Я бы очень хотел проводить больше времени с дорогими людьми. Наживать не шрамы, а приятные эпизоды в памяти, чтобы в глубочайшей старости, сохранив крепкий ум вспоминать, смаковать каждый кадр. Как жаль, что людей, с которыми ты мог бы их разделить, остается все меньше и меньше…
В госпитале я безутешно отрыдал по Варламу.
Друзья приходят и уходят…
Больно привязываться к кому-то, ты становишься уязвим, но если не подпускать человека ближе, то жизнь будет унылая настолько — что жить не хочется.

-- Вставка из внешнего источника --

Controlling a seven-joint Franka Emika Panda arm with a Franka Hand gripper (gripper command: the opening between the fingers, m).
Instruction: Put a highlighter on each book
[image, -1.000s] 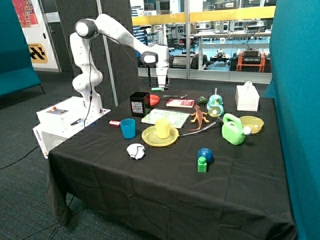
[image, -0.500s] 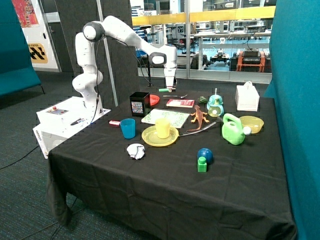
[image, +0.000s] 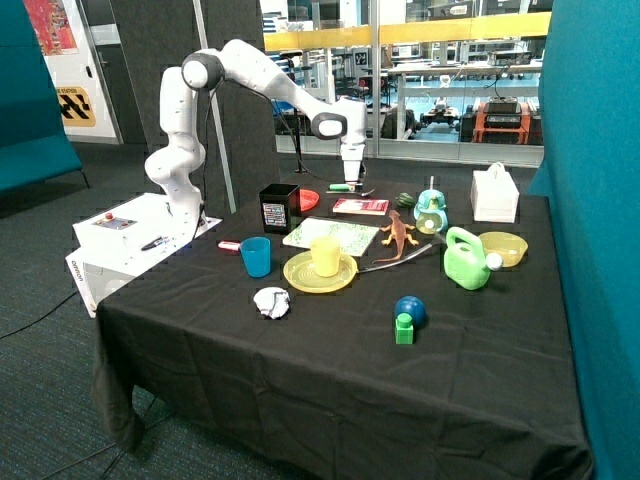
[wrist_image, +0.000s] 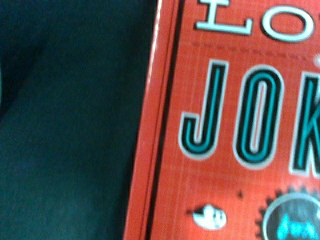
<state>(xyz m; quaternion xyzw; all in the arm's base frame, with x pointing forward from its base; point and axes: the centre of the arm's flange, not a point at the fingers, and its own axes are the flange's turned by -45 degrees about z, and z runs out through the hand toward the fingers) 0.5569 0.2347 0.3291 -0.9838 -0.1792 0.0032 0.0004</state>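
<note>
Starting at the near edge of the black-clothed table (image: 330, 370), a green toy block (image: 404, 329) and a blue ball (image: 410, 309) sit beside a crumpled white paper wad (image: 271, 302). Farther in stand a round yellow plate (image: 303, 275) bearing a yellow cup (image: 325, 256), and a blue cup (image: 256, 256). Behind them the larger white book with green speckled pattern (image: 330, 235) lies flat with nothing on its cover. Beyond it, toward the far edge, the small red-pink book (image: 360, 206) lies flat, also bare. The white arm's gripper (image: 351, 178) hangs just above the tabletop behind this book, with a green highlighter (image: 341, 186) at its tip; whether the fingers pinch it cannot be told. The wrist view looks down on the red cover's edge (wrist_image: 165, 125) against the black cloth.
</note>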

Господи, как же тоскливо… Я бы душу за бесценок продал, чтобы любимая подруга детства оказалась рядом. Она бы увидела меня, вскрикнула, прикрыла бы ладошками губы от испуга и бросилась к кушетке чтобы пожалеть, а я бы отвечал в ответ — Что всё это пустяки и царапины, поскольку мужчина и других слов не знаю.
Правда вот, я стал еще ужаснее, особенно внешне… Захочет ли теперь какая девушка прислонится к моему лицу, не побрезгует ли погладить щеку, а если осмелиться поцеловать, то не вырвет ли её…
Тяжело черт возьми.
В груди ноет, мысли, какие бы не приходили в голову, окрашиваются в серый цвет. Вокруг стонут десятки таких же горемык…
Как же отвратительно, просто тошнит от мыслей, что меня утешает факт того, что они покалечились сильнее меня, что я хоть в чем-то оказался удачливее остальных.